Honduras has come under growing pressure to reinstate ousted President Manuel Zelaya as leftist Latin American leaders agreed to withdraw envoys and Washington denounced the ouster as illegal.
REUTERS - Honduras came under pressure on Monday to reinstate ousted President Manuel Zelaya as leftist Latin American agreed to withdraw envoys, Washington said the ouster was illegal and protesters took to the streets.
Police in the Honduran capital fired tear gas at stone-throwing supporters of Zelaya, who was toppled in an army coup on Sunday.
Some 1,500 protesters, some of them masked and carrying sticks, taunted solders and burned tires just outside the gates of the presidential palace in a face-off with security forces.
Zelaya, a leftist, was detained and sent into exile in a dispute over his push to extend presidential terms. The coup is Central America's biggest political crisis in decades.
Left-wing Latin American leaders led by Venezuelan President Hugo Chavez announced at a meeting in Managua, capital of neighbouring Nicaragua, that they would withdraw their ambassadors from Honduras in protest at the coup.
President Barack Obama said the United States viewed the ouster as "not legal" and said his government would work with the Organization of American States and others to reinstate Zelaya. The coup has presented Obama with a test as he seeks to mend the battered U.S. image in Latin America.
Honduras, an impoverished country of 7 million people, is a major coffee producer -- and is expected to export some 3.22 million 60-kg bags in the 2008-2009 harvest season. But there were no immediate signs that output or exports were affected as ports and roads remained open.

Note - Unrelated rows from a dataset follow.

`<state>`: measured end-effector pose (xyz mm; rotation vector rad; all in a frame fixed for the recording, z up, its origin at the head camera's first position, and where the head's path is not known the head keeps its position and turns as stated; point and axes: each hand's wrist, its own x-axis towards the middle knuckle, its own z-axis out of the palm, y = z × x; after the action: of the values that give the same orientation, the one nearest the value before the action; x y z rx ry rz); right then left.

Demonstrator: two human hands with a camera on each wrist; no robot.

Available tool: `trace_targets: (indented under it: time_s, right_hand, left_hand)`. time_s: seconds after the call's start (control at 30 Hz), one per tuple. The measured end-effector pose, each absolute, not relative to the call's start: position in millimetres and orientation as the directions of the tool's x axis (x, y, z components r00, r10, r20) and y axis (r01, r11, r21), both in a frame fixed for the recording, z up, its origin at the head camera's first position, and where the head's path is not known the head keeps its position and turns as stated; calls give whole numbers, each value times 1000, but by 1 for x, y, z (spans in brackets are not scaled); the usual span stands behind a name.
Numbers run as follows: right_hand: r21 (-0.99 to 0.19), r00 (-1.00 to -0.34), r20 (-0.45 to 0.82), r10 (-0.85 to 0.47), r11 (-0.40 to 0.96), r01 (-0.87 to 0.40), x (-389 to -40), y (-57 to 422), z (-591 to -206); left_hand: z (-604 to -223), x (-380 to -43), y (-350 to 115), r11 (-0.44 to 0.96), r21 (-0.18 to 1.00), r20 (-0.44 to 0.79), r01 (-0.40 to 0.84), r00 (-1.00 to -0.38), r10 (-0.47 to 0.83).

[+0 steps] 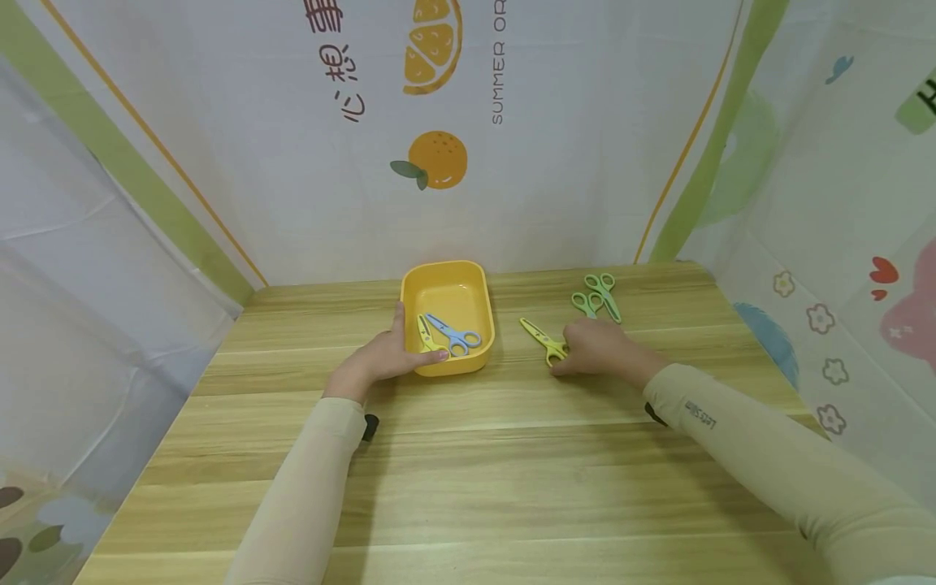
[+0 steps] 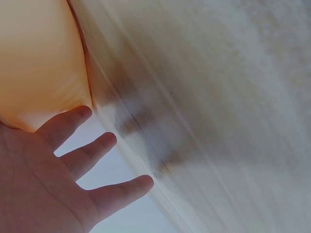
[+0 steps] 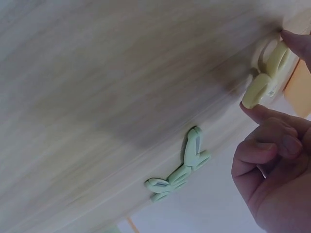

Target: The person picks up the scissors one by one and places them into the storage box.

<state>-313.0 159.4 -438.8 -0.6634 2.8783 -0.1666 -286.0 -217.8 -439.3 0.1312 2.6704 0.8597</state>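
Observation:
My left hand rests against the left and near sides of a yellow plastic box, its thumb across the near rim. In the left wrist view, the fingers are spread and straight beside the box wall. Inside the box lie blue scissors and yellow scissors. To the right, my right hand has thumb and index finger on the handles of another pair of yellow scissors, pinching them across the loops in the right wrist view. Their blades point away to the left on the table.
Two pairs of green scissors lie just beyond my right hand, one partly hidden by it. The wooden table ends at a printed white cloth hanging behind, with more cloth at both sides.

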Motion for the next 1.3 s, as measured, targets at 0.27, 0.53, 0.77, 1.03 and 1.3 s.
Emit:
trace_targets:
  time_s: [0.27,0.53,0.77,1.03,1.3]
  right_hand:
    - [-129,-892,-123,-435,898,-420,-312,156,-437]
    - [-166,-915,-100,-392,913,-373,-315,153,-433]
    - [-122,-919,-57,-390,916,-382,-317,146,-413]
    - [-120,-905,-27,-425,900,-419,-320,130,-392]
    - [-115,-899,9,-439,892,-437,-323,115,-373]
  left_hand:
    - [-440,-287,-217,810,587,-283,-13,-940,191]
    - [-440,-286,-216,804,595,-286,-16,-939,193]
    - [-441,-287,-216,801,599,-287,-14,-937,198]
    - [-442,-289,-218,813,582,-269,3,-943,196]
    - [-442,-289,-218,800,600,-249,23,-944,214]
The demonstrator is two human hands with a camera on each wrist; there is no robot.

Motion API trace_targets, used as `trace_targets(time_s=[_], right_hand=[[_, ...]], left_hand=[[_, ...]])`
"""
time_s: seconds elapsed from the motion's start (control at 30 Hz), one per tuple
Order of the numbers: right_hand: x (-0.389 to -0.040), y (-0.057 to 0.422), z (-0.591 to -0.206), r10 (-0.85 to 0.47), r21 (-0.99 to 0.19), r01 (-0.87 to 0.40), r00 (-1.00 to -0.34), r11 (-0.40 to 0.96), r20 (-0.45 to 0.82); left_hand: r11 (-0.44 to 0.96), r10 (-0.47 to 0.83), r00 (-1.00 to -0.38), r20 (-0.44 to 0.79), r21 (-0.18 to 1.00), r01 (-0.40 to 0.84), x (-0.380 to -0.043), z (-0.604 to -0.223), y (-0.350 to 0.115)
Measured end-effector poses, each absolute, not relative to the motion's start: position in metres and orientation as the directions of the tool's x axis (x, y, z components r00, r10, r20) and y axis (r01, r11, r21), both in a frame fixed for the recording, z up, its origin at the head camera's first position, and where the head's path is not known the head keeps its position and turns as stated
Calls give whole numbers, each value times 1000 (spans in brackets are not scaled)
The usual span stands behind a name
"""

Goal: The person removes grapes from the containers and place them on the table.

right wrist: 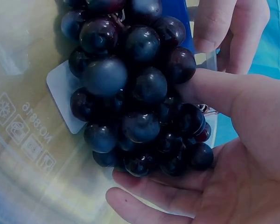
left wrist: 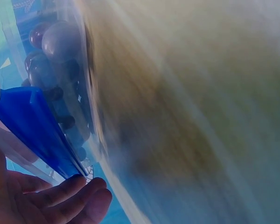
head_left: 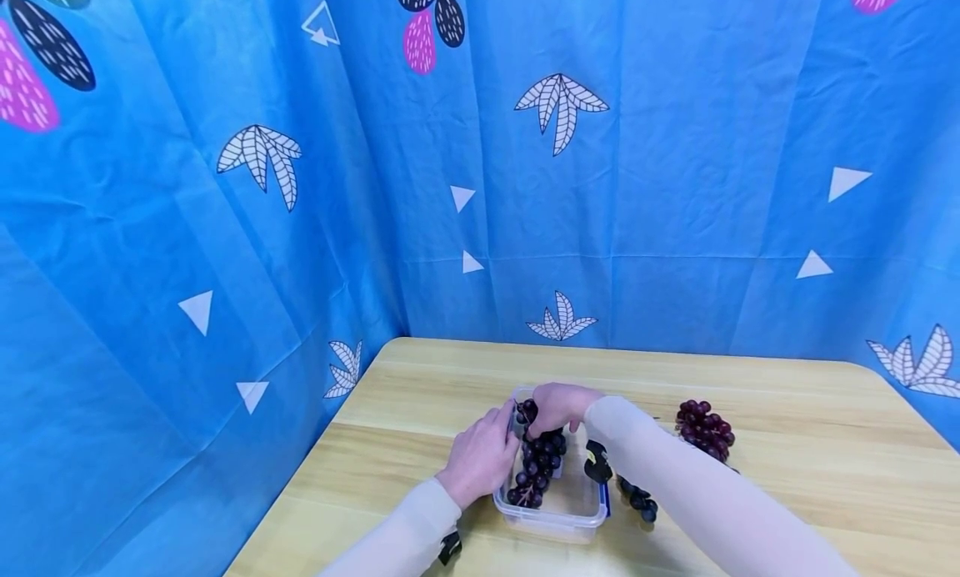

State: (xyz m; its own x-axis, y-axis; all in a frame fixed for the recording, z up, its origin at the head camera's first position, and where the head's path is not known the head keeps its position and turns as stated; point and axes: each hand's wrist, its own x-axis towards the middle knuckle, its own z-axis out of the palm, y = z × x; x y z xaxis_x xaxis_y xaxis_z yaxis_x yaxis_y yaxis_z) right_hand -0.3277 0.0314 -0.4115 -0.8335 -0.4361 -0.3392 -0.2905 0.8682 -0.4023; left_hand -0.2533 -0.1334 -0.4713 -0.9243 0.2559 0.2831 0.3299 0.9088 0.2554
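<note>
A clear plastic food container (head_left: 551, 523) with blue side clips stands on the table. Inside it lies a bunch of dark purple grapes (head_left: 538, 464), stretched along its left side. My right hand (head_left: 561, 403) reaches in at the far end and grips the bunch; in the right wrist view the thumb and fingers (right wrist: 177, 193) go round the grapes. My left hand (head_left: 482, 454) holds the container's left side. In the left wrist view its fingers are bent at the blue clip (left wrist: 39, 126); its thumb is hidden there.
Right of the container, partly behind my right forearm, lie a bunch of red grapes (head_left: 705, 431) and some dark grapes (head_left: 639, 502). A white tag (right wrist: 65, 98) shows beside the gripped bunch. Blue patterned cloth (head_left: 675, 185) hangs behind the wooden table (head_left: 840, 444).
</note>
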Motion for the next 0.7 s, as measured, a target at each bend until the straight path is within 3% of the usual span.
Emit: trace_targets(time_s=[0.7], right_hand=[[-326, 39, -415, -469, -480, -280, -816, 832, -338]], left_hand=[[912, 250, -926, 282, 251, 323, -253, -472, -133]])
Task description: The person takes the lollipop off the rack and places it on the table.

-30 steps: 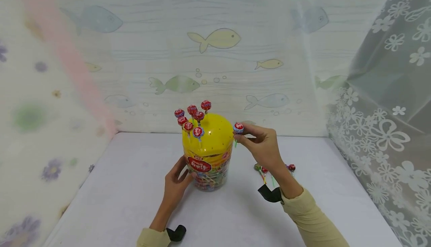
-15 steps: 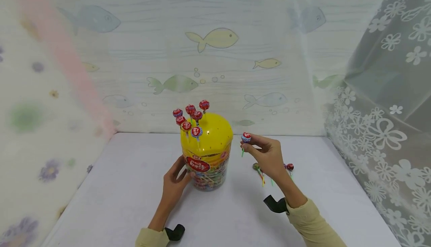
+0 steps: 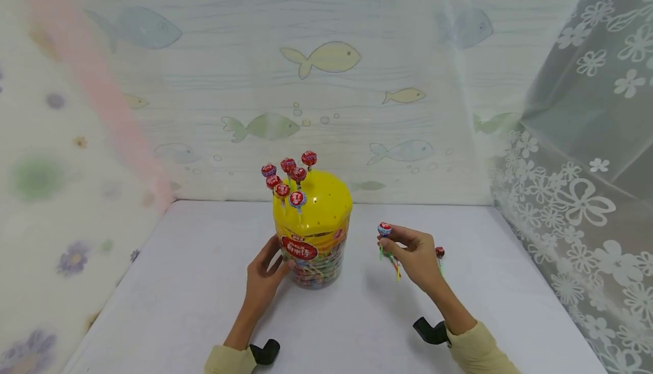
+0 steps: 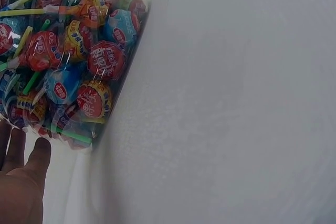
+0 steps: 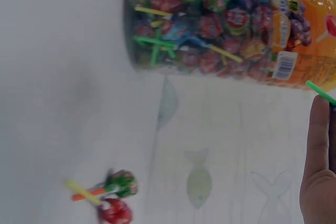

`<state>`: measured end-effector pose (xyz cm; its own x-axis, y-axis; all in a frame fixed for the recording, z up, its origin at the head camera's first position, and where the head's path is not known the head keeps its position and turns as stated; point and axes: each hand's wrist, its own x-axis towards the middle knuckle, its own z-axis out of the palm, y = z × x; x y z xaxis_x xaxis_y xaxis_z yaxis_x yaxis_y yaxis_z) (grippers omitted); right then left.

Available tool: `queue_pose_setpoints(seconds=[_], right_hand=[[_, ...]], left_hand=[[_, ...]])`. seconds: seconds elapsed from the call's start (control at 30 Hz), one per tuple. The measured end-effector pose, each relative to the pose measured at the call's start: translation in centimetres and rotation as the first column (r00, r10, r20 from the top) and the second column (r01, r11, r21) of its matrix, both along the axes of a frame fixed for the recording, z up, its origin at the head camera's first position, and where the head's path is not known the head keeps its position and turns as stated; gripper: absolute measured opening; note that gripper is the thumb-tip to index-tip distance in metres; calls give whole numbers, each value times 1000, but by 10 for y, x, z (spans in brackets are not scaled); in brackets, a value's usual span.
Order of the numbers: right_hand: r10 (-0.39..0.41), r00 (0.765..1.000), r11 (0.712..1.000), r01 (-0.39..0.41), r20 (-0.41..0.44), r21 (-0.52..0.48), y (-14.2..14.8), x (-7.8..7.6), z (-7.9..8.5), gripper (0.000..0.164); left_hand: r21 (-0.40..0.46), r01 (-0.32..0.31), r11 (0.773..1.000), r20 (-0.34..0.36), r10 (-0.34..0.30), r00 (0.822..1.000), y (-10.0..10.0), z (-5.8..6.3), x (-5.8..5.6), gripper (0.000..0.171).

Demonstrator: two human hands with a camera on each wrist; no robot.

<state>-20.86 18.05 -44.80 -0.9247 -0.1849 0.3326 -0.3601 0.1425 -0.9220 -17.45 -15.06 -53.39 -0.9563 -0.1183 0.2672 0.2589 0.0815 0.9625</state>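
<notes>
Tub (image 3: 315,252) gripped, lollipop (image 3: 385,229) pinched
We see the left hand (image 3: 265,272) gripping the tub at eight o'clock, seemingly to steady it; other lollipops (image 3: 298,174) stand in the lid (image 3: 329,192) towards eleven. At three o'clock, the right hand (image 3: 415,251) pinches the lollipop, probably leaving its stick (image 5: 320,92) free.

A jar (image 3: 312,266) stands on the white counter (image 3: 204,283), and from its yellow lid (image 3: 329,207) seven lollipops (image 3: 297,199) stick up. The left-hand grip (image 3: 266,267) holds the jar's side; the right-hand grip (image 3: 415,252) pinches one lollipop (image 3: 385,229) in front of other lollipops (image 3: 440,252), which lie partly hidden.
</notes>
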Motion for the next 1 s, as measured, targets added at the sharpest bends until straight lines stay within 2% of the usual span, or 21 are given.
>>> queue_pose_setpoints(seconds=[0.13,0.33,0.47,0.7,1.0], right_hand=[[-48,998,998,47,40,29,11,5,-13,31],[-40,997,999,38,74,21,28,9,-31,31],[-84,991,995,79,101,54,40,13,-40,34],[-206,952,978,194,225,74,65,14,-46,41],[-305,909,951,274,283,143,105,12,-50,46]], left_hand=[[3,-1,1000,-2,1,1000,0,0,1,69],[7,1,1000,0,-1,1000,0,0,2,69],[1,-7,1000,9,7,1000,0,0,2,69],[0,3,1000,2,-3,1000,-1,0,1,69],[4,11,1000,-8,-11,1000,-2,-1,1,68]])
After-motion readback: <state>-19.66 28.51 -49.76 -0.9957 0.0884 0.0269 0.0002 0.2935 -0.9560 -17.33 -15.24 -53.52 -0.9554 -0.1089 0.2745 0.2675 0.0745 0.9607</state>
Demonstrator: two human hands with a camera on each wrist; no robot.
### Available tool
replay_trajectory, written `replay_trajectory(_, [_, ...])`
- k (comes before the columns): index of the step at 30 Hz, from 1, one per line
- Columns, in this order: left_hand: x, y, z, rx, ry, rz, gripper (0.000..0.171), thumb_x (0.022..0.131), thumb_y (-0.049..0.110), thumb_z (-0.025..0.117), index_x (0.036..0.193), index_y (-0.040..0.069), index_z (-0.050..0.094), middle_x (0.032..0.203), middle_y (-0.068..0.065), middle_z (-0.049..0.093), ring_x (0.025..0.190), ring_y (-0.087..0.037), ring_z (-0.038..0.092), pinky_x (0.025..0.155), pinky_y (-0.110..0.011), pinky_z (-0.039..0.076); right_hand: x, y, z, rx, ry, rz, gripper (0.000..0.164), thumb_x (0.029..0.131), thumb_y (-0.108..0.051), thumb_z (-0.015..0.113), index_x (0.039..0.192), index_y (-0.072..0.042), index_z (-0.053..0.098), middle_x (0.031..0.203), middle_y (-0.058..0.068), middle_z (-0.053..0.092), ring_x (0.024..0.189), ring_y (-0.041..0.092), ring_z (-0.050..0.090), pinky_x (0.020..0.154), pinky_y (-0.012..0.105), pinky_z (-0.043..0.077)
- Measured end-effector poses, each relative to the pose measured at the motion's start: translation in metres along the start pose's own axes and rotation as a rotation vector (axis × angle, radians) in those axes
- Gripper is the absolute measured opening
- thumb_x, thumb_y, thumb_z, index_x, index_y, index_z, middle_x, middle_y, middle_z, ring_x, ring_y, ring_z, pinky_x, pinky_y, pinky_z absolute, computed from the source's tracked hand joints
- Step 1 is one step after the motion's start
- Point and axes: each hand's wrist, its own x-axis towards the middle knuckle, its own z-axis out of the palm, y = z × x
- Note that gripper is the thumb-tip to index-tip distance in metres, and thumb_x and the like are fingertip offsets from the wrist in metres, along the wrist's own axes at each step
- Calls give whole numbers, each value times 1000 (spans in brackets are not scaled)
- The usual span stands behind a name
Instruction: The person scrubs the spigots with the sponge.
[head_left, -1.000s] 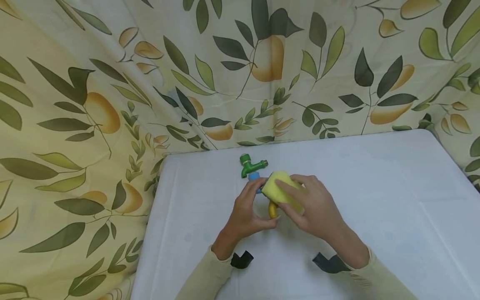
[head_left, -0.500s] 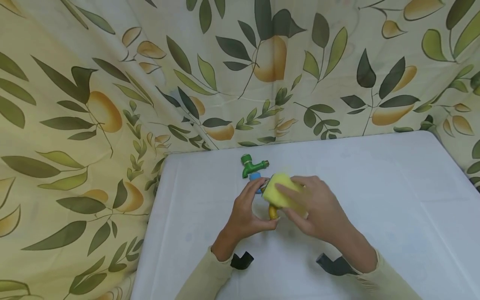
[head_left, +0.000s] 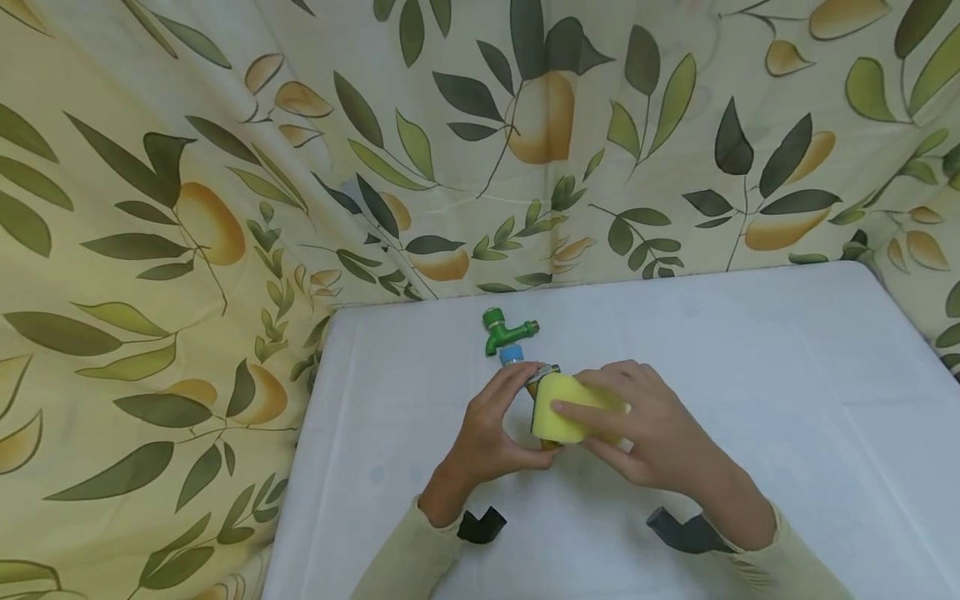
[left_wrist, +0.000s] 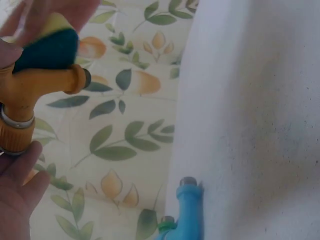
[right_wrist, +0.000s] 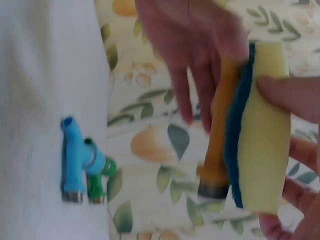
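In the head view my left hand (head_left: 483, 429) holds a yellow-orange tap above the table, thumb below and fingers at the top. The left wrist view shows that tap (left_wrist: 45, 82) with its ribbed knob near the fingers. My right hand (head_left: 660, 425) grips a two-layer scouring sponge (head_left: 551, 429), yellow foam with a dark green scouring side. In the right wrist view the sponge (right_wrist: 265, 145) lies with its green side along the tap body (right_wrist: 222, 115), with fingers and thumb on the foam. Much of the tap is hidden behind the sponge in the head view.
On the white table (head_left: 787, 400), beyond the hands, lie a green tap (head_left: 506, 333) and a blue tap (head_left: 512, 355), close together. The blue one is partly hidden by the left hand. A leaf-and-fruit patterned curtain (head_left: 645, 192) stands behind and left of the table.
The right hand has moved the sponge down and slightly right along the tap, covering more of its lower end. The left hand and tap have shifted slightly; the tap's upper end now shows.
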Motion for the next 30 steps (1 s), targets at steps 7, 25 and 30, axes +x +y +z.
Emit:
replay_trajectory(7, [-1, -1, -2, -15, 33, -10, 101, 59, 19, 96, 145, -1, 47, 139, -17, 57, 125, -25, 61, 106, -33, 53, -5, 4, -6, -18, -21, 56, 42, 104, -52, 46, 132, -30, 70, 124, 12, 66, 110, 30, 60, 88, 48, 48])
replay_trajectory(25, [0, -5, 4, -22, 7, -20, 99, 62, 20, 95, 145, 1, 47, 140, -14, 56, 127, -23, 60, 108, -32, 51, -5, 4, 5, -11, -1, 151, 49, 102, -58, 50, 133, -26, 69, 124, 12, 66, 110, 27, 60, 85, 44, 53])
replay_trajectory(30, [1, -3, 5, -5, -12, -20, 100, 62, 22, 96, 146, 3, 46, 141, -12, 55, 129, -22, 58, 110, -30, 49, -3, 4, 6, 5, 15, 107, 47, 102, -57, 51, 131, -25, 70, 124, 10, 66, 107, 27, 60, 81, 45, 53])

The coup followed a week of tension when Zelaya, a Chavez ally who took office in 2006, angered the Honduran Congress, Supreme Court and army by pushing for a public vote to gauge support for changing the constitution to let presidents seek re-election beyond a single four-year term.
Before he could hold the poll on Sunday, the Honduran military seized Zelaya and flew him to Costa Rica in Central America's first successful army coup since the Cold War era of dictatorships and war in the region. The Supreme Court, which last week overruled Zelaya's attempt to fire the armed forces chief, said it had told the army to remove the president.
"We cannot allow a return to the past. We will not permit it," said Chavez, a champion of Latin American socialism who survived an attempted army coup in 2002 and who has put his troops on alert in case Honduras moves against his embassy.
Roberto Micheletti, named by Congress within hours of the coup as interim president until elections due in November, imposed a curfew for Sunday and Monday night. Micheletti said no foreign leader had the right to threaten Honduras.
Pro-Zelaya protesters railed against the conservative wealthy class that traditionally ran Honduras, and much of Central America, after independence from Spain in the 19th century.
"We are going to be here until President Zelaya returns. Micheletti is the president of the rich and powerful who own this country," a 22-year-old electrician who gave his name only as Kevin, said at a protest outside the presidential palace.
Zelaya met Chavez, Ecuadorean President Rafael Correa and Nicaragua's Daniel Ortega in the Nicaraguan capital, Managua.
Bolivia's Evo Morales and OAS Secretary General Jose Miguel Insulza were due to join the group for talks later on Monday.
Antagonised ruling elite
Zelaya, 56, is a logger and rancher who was originally close to Honduras' ruling elite but then threw his lot in with Chavez's regional bloc and has steered the country leftward. His close alliance with the Venezuelan leader, and his efforts to lift presidential term limits, upset the army and the conservative elite.
"If force is going to be used to impose governments then democracy as a system of government is going to disappear. Everything that is supposed to be an achievement of the 21st century is at risk in Honduras," he said.
Honduras, an impoverished coffee, textile and banana exporter with a population of 7 million, had been politically stable since the end of military rule in the early 1980s. Following the coup, there was panic-buying in stores and many people drew out cash or closed businesses.
Disruption to the coffee industry is less likely because the current harvest season is drawing to a close and Honduras only has a few hundred thousand bags left to export. But the longer term outlook for the industry was more uncertain.
Hondurans are divided over the crisis. Recent polls show overall support for Zelaya has dropped to around 30 percent in recent months.
Honduras was a U.S. ally in the 1980s when Washington helped Central American governments fight Marxist rebels and the United States still keeps some 600 troops at a Honduran base used for humanitarian and disaster relief operations.